Canada and Mexico launched a bilateral action plan in September 2025 to deepen economic integration ahead of the USMCA review, coordinating specifically on critical minerals and energy. Carney cited a "rupture" with the US at Davos in early 2026, signalling that Canada's historically close alignment with the US was under formal review.
What this means in practice is that Canada is already inside the EU's strategic network in a way Mexico is not yet. Canada has a defence partnership with the EU. Mexico has a trade and cooperation agreement. Canada has SAFE procurement access. Mexico has an Europol cooperation provision. The distance between the two positions is significant. But the direction of travel is the same for both countries: away from exclusive dependence on the US and toward stronger and more beneficial relationships with Europe.
The EU-Mexico deal creates, for the first time, a situation where the US's two largest bilateral trade partners, Canada and Mexico, are both formally aligned with the EU through agreements covering trade, investment, security cooperation, and strategic minerals. The US-Canada-Mexico relationship is no longer a closed triangle. Europe is inside it now, on both sides.

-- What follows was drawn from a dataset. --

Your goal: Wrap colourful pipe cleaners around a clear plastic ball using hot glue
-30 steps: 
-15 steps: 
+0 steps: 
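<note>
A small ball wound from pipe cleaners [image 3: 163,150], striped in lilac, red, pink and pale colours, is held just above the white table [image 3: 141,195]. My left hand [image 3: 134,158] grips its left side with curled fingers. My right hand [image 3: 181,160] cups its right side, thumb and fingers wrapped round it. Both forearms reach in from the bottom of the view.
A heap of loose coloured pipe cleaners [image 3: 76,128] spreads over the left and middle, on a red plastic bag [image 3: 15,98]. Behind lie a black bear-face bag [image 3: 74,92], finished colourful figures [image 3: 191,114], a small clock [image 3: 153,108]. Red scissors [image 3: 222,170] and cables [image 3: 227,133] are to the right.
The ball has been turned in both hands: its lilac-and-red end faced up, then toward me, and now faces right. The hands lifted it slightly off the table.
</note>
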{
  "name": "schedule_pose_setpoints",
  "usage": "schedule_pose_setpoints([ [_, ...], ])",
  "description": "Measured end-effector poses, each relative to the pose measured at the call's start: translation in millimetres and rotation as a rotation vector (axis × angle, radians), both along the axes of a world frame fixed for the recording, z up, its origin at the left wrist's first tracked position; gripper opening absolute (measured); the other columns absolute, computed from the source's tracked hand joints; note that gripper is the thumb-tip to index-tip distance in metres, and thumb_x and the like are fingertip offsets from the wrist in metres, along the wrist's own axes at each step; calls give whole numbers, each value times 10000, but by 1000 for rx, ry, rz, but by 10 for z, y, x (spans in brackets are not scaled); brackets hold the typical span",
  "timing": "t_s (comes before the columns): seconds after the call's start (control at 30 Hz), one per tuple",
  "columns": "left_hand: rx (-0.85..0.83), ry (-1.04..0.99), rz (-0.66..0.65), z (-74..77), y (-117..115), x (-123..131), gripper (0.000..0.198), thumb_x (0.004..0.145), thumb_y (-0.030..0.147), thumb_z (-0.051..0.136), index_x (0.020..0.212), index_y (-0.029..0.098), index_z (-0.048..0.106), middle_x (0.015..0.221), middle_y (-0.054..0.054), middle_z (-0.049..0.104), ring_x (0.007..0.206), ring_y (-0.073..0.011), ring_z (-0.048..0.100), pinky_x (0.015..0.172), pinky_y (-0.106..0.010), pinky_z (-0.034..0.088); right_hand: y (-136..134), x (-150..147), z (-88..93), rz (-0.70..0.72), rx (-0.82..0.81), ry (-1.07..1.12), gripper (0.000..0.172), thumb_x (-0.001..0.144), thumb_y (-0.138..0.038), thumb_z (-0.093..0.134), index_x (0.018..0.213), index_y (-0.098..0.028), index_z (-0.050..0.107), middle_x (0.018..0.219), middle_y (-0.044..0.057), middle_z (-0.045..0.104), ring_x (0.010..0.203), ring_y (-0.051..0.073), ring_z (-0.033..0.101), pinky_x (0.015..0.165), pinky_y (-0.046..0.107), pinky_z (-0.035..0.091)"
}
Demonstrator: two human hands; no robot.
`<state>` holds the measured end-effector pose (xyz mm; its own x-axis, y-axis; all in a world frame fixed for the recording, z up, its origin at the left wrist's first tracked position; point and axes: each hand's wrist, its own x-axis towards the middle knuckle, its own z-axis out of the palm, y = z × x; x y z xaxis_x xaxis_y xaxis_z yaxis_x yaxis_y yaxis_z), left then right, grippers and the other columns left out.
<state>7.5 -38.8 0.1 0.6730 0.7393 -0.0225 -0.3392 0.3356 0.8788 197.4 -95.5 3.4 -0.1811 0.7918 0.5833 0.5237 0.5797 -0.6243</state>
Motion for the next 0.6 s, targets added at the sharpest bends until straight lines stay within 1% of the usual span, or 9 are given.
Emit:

What the joint statement says about the future
The summit statement, published in full on 22 May, describes both parties as committed to multilateralism, international law, and a reformed World Trade Organization at its core. It explicitly commits both to a Joint Declaration on Trade and Gender Equality as an integral part of the MGA, advancing gender equality, women's economic empowerment, and the Women, Peace and Security agenda. It covers climate, digital regulation, health, circular economy, and energy. It addresses Cuba, a signal that the political coordination extends into territory where EU and Mexican positions diverge from the US.

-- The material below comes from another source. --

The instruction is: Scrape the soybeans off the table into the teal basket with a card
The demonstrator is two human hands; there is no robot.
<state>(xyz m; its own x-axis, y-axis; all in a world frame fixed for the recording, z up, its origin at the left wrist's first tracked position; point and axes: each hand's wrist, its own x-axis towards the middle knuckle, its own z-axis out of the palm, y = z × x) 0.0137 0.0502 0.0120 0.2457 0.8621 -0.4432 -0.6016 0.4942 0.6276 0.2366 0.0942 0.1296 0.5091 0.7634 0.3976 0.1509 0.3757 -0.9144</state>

Kallas called it a geopolitical statement. It is also a bet. The bet is that the rules-based international order is durable enough to anchor a network of agreements that give its participants alternatives to dependence on any single power. The EU-Mexico agreement is one more node in that network.Whether this network can withstand the pressure of the alternative remains to be seen. The battlefield is being set; who wins the war for our collective future is still uncertain.